Geiginni wrote: Tue Jan 25, 2022 1:42 pm
kokorodoko wrote: Tue Jan 25, 2022 1:08 pm
Imagining a future where anything you post or say on any platform will be the property of that platform so you can never say it again or be charged for copyright violation.
Perhaps the solution is for everyone to de-platform. The social media equivalent of "What if they threw a war and nobody came?". The crux of the issue is an economy driven by ad revenue so everyone can pretend they're getting something for nothing. Perhaps paying for a service is worth the price of not being manipulated?
But I
want the platforms. Naturally yes in a situation like that you'd have to take desperate measures. But there's no reason to accept things like this. This is where we live, this is where we move about and have our space of living (any space, any where, physical or virtual). This is our own, our common property. Simply disengaging is just ceding power.
Of course, the best strategy is not necessarily always to take on power directly. You maybe de-platform to create another platform and by your action inspire confidence and serve as an example for others to do the same. The problem with that process is that the disengagers tend to conceive of this as "starting over" - which it is, in a way; but as in "this is the
real thing,
now it will really be the good thing". The "it used to be good, but then it became corrupted" kind of thinking. And maybe that is a valid description of a real process (it does look like a recurring pattern), but then the real thing you restarted will also be corrupted or stagnate, and when people notice this many of them give up altogether. "It always turns out the same anyway / Things always become coopted / ... ", they land in some wisdom like that. But then the error was that they thought "it has to be
this thing", rather than we have to continue doing this and reinvent the thing over and over because this process of tendency to stagnate, and that's the fun of it.
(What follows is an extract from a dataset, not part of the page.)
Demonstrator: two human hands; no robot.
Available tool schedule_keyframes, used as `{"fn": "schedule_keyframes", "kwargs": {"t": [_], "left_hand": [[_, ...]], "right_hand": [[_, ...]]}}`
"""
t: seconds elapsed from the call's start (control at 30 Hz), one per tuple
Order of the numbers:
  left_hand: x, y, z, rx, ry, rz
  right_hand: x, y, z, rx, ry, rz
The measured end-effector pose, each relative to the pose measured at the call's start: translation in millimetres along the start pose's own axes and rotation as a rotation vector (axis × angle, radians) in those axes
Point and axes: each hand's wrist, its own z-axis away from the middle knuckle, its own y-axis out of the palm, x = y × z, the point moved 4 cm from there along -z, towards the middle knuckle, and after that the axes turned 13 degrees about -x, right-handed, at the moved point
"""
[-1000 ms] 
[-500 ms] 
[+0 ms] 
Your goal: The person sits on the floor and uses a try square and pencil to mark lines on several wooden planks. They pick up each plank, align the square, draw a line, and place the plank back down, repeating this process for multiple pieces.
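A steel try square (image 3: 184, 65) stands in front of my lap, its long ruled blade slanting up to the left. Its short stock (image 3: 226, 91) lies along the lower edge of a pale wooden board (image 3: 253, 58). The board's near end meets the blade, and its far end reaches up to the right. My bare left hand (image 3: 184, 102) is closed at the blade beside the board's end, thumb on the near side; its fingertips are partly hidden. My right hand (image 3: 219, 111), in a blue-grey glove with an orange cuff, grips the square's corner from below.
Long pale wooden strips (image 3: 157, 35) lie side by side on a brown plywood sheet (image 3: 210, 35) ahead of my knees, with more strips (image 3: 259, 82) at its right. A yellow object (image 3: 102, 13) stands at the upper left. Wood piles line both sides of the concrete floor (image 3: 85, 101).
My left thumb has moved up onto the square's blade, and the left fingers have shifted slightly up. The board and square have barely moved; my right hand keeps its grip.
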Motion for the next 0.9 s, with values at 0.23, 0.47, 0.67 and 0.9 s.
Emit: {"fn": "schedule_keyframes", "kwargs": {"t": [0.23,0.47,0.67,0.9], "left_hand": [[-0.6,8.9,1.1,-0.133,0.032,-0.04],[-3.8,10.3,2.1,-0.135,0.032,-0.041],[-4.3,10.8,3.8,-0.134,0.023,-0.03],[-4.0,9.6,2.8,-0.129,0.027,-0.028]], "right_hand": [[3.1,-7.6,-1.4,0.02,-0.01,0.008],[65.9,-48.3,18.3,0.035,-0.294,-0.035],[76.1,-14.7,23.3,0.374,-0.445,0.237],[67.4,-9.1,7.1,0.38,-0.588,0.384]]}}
Another problem is the mental relationship to the previous body, the corrupted organization, being carried along and constituting the new body in their self-conception, as being formed
against that other, and
better because of its small size, its relative lack of dependencies, its directness, and similar. They then come to see vastness and complexity as in itself bad things, with not much of a grounded reason for why other than sentiment. It simultaneously prevents them from thinking intelligently on different levels of scale (which might afford them chances to see their own significance in relation to greater contexts), as it blinds them to the problems inherent to a smaller organization (power being closer is not always preferable).
In the same way, nothing says necessarily that the larger organization cannot regain its vitality and renew itself.
These kinds of just-so stories are prevalent in everything from anti-EU sentiments to complaints over corporations to anti-globalization as a whole really. I totally get it, I have went through many of these fears myself, still am. I think everyone deserves to be listened to when speaking of their fears. But try to get at what the fear is and if this particular fear is misplaced or ungrounded. Not in like a government agency spokesman trying to persuade, just people handling our environment. I think in almost every case you can recognize that there are large, overarching structures that someone depends on for the things they value and which
don't feel oppressive to them, meaning that the reactive response to a similar structure on simply that basis is not well-founded.
Also, returning to the second paragraph, this group would continue to be ignorant of how power really functions, including
the power (is it really
the power? what does that idea mean to you?).
So, rethinking the relation between common and private and how they can have dynamic interplays like this. (I hate introducing with "rethinking" here, it sounds like corporate-speak. But I can't come up with another word.)